Whichever lines of the material contain "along", copy each of them.

Given data:
★ ★ ★ ★ ★

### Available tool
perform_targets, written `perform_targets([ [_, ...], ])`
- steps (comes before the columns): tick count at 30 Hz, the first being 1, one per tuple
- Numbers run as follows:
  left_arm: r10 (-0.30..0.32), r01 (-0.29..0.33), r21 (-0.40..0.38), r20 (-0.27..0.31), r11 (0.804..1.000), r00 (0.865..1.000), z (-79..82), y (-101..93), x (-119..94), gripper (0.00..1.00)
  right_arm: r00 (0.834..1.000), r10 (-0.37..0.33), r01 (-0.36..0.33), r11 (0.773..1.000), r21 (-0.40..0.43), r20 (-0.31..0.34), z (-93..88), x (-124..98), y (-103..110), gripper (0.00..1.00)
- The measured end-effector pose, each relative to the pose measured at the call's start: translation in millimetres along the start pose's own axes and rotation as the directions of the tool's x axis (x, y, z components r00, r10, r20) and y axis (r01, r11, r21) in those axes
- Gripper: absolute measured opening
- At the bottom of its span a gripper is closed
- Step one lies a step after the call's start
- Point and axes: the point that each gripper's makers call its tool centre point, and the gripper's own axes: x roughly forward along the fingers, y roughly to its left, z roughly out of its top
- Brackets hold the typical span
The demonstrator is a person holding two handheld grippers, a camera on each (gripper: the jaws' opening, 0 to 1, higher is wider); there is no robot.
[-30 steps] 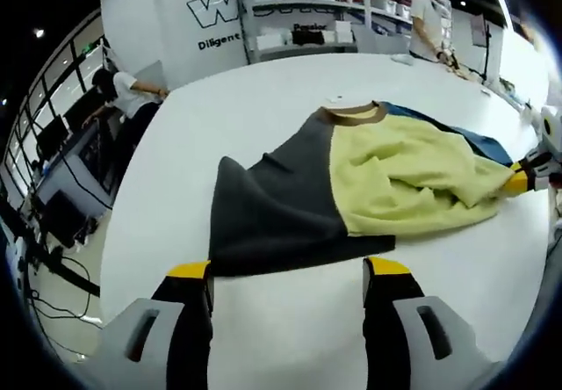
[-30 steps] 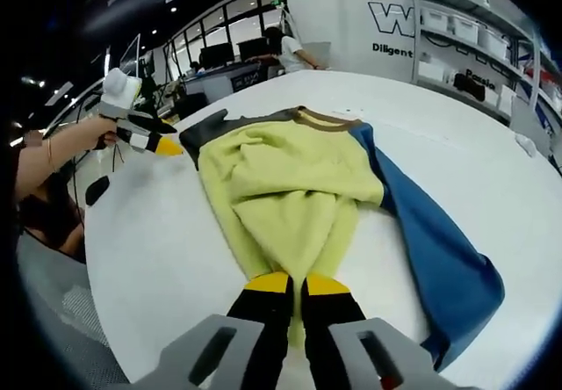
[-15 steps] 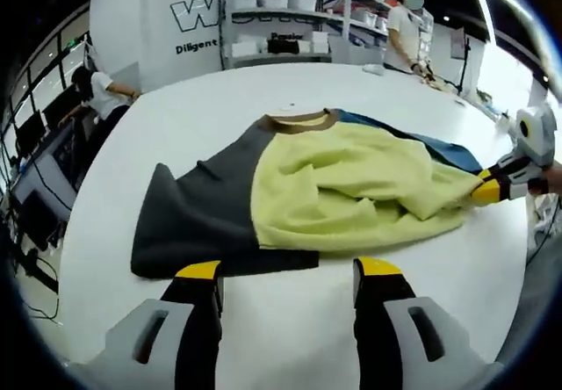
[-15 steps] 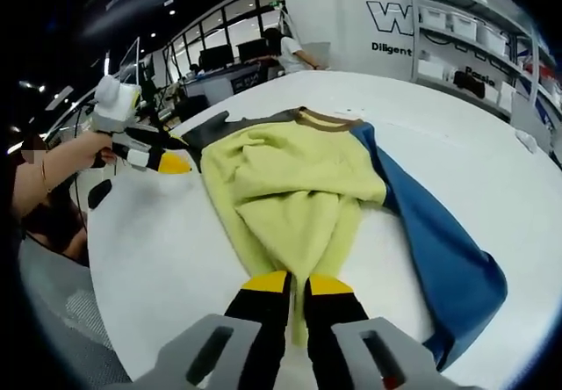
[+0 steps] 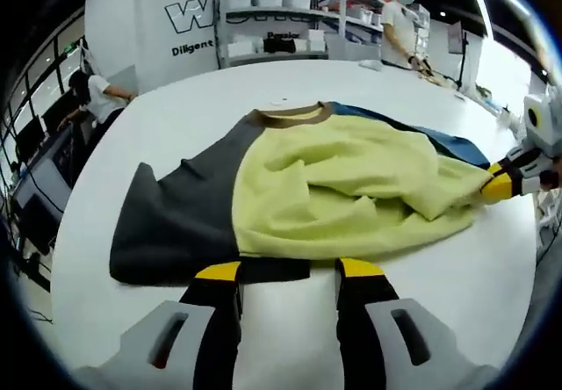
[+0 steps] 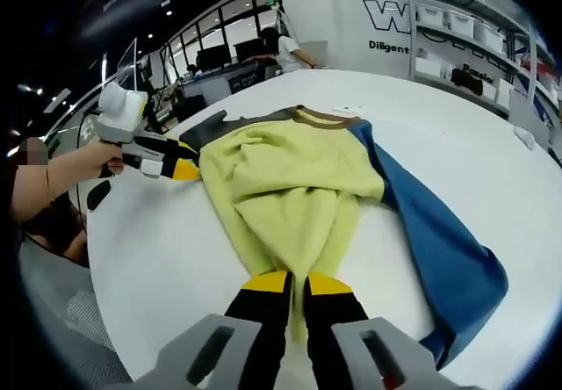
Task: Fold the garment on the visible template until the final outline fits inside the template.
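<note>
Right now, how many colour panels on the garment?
3. Grey panel on the side by the left gripper, yellow panel in the middle, pinched by the right gripper, blue panel on the far side. More may be folded under.

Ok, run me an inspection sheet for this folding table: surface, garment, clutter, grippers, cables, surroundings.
Surface: white table, bare around the garment; no template outline seen.
Job's things: colour-block sweatshirt, yellow front bunched, grey sleeve spread flat, blue sleeve spread out, brown collar.
Clutter: nothing seen.
Grippers: left hand-held gripper open at the grey hem; right hand-held gripper shut on yellow fabric.
Cables: nothing seen on the table.
Surroundings: shelving with bins, people at desks.
</note>
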Motion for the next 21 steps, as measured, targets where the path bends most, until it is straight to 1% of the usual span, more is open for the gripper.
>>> perform_targets([
  [1,0.022,-0.022,0.021,-0.009,1.0,1.0,-0.9,3.5,0.5,0.36,1.0,0.001,-0.001,1.0,0.0,-0.001,-0.4,-0.1,0.3,0.01],
  [2,0.019,-0.019,0.024,-0.005,1.0,1.0,-0.2,3.1,1.1,0.35,1.0,0.001,-0.001,1.0,-0.001,-0.002,-0.6,-0.3,0.4,0.01],
  [3,0.016,-0.016,0.008,-0.001,1.0,1.0,0.5,3.3,1.0,0.35,1.0,0.002,-0.002,1.0,-0.002,0.0,-0.6,-0.7,0.4,0.02],
  [5,0.021,-0.021,0.011,-0.001,1.0,1.0,0.6,3.8,-0.1,0.32,1.0,0.005,-0.005,1.0,-0.001,0.002,-0.8,-0.8,0.7,0.03],
  [6,0.031,-0.031,0.011,-0.001,0.999,1.0,0.5,5.2,-0.5,0.32,1.0,0.004,-0.004,1.0,-0.001,0.001,-1.4,-0.6,0.5,0.03],
  [8,0.028,-0.028,0.012,-0.001,1.0,1.0,0.6,3.9,-1.3,0.3,1.0,0.002,-0.002,1.0,-0.002,-0.001,-3.0,0.4,-0.5,0.03],
  [10,0.03,-0.03,0.01,-0.004,0.999,1.0,-0.2,3.5,-1.5,0.24,1.0,0.002,-0.002,1.0,-0.001,-0.005,-4.5,1.6,-0.3,0.02],
  [11,0.038,-0.038,0.017,-0.006,0.999,0.999,-0.4,4.7,-1.7,0.17,1.0,0.001,-0.001,1.0,-0.002,-0.007,-4.7,1.9,-0.5,0.01],
  [12,0.043,-0.043,0.026,-0.005,0.999,0.999,-0.6,5.5,-1.6,0.15,1.0,0.001,-0.001,1.0,-0.003,-0.008,-4.9,2.0,-0.5,0.0],
  [15,0.041,-0.041,0.02,-0.009,0.999,0.999,-1.0,6.6,-0.2,0.13,1.0,0.0,0.0,1.0,-0.01,-0.01,-4.6,2.1,0.0,0.0],
  [18,0.04,-0.04,0.019,-0.014,0.999,0.999,-2.0,7.2,-1.0,0.08,1.0,-0.004,0.004,1.0,-0.014,-0.011,-4.7,1.9,-0.9,0.0],
  [19,0.039,-0.039,0.02,-0.015,0.999,0.999,-2.1,7.1,-1.2,0.08,1.0,-0.004,0.004,1.0,-0.013,-0.011,-4.7,1.8,-1.0,0.0],
  [21,0.036,-0.035,0.035,-0.015,0.999,0.999,-1.9,6.2,-3.6,0.07,1.0,-0.006,0.006,1.0,-0.016,-0.012,-4.7,1.6,-1.3,0.0],
])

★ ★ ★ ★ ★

Task solution:
- The measured end-effector pose, each relative to the pose measured at the call's start: translation in millimetres along the start pose's own axes and rotation as the directions of the tool's x axis (x, y, z components r00, r10, r20) and y axis (r01, r11, r21) in those axes
- Point and axes: the point that each gripper's makers call its tool centre point, and the gripper's own axes: x roughly forward along the fingers, y roughly to its left, z roughly out of its top

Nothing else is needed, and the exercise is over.